[AIM OF THE TASK] Look below for the line with "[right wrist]"; begin the copy there and stop after the line with "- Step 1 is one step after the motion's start", keeping the text exact and the pictures out.
● ● ●
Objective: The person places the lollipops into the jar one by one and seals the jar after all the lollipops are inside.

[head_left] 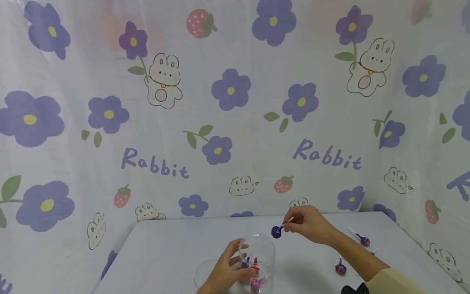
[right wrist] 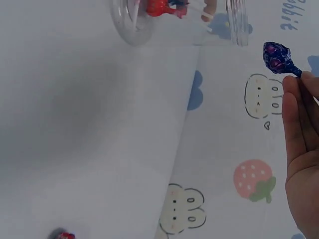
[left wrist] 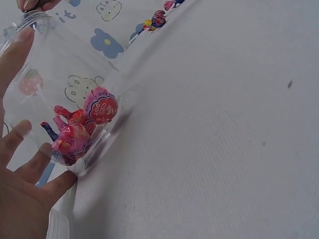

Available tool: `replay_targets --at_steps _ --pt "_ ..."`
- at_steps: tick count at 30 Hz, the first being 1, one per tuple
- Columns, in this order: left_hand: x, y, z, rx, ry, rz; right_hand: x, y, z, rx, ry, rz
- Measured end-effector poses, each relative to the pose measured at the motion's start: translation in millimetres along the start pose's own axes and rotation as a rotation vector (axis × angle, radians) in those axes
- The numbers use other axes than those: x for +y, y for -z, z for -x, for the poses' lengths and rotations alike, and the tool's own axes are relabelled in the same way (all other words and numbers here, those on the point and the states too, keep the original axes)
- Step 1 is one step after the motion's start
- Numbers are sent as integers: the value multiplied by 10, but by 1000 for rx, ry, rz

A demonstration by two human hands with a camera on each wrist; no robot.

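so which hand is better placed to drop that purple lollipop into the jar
Probably the right hand: it pinches the lollipop near the top of the open jar, while the left hand holds that jar.

Over my feed I saw a dark-purple lollipop, pink-and-red lollipops, a white worktop, a cream sleeve and a white backdrop patterned with violet flowers, reddish strawberries and rabbits.

Head view faces forward-down, farthest back; 2 wrist views nearer, tilted; all 3 share jar.
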State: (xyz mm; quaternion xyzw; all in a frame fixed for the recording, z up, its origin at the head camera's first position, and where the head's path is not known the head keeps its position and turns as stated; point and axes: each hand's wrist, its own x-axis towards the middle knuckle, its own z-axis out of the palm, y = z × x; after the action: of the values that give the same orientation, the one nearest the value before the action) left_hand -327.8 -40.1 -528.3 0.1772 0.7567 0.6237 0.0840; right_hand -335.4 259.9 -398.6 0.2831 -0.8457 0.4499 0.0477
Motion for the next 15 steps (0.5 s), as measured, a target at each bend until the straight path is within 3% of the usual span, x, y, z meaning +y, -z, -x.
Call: replay_targets --at_steps 9,15 --pt "43 4 -30 8 14 14 -92 -245 -201 -60 49 -39" --pt "45 0 -8 -4 25 43 -86 -390 -246 -100 20 -41"
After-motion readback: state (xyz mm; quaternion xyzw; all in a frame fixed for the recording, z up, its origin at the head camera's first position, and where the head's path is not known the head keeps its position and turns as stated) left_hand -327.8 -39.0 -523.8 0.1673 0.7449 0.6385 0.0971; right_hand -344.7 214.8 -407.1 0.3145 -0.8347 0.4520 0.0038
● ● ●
[WRITTEN SOLUTION]
[right wrist] 
[left wrist] 

Available tool: `replay_targets --at_steps _ --pt "_ ..."`
- at_steps: tick count at 30 Hz, the first being 1, one per tuple
- Columns, in this order: left_hand: x, y, z, rx, ry, rz; right_hand: x, y, z, rx, ry, rz
- Measured end-effector poses, each relative to the pose measured at the motion's start: translation in millimetres along the start pose's own axes and rotation as a rotation vector (axis × angle, radians) in those axes
- The numbers use other axes than those: x for +y, y for -z, z for -x, for the poses' lengths and rotations alike, and the tool's own axes are relabelled in the same way (all other words and numbers here, those on the point and the states too, keep the original axes)
- Step 1 is one step after the motion's start

That is the complete output.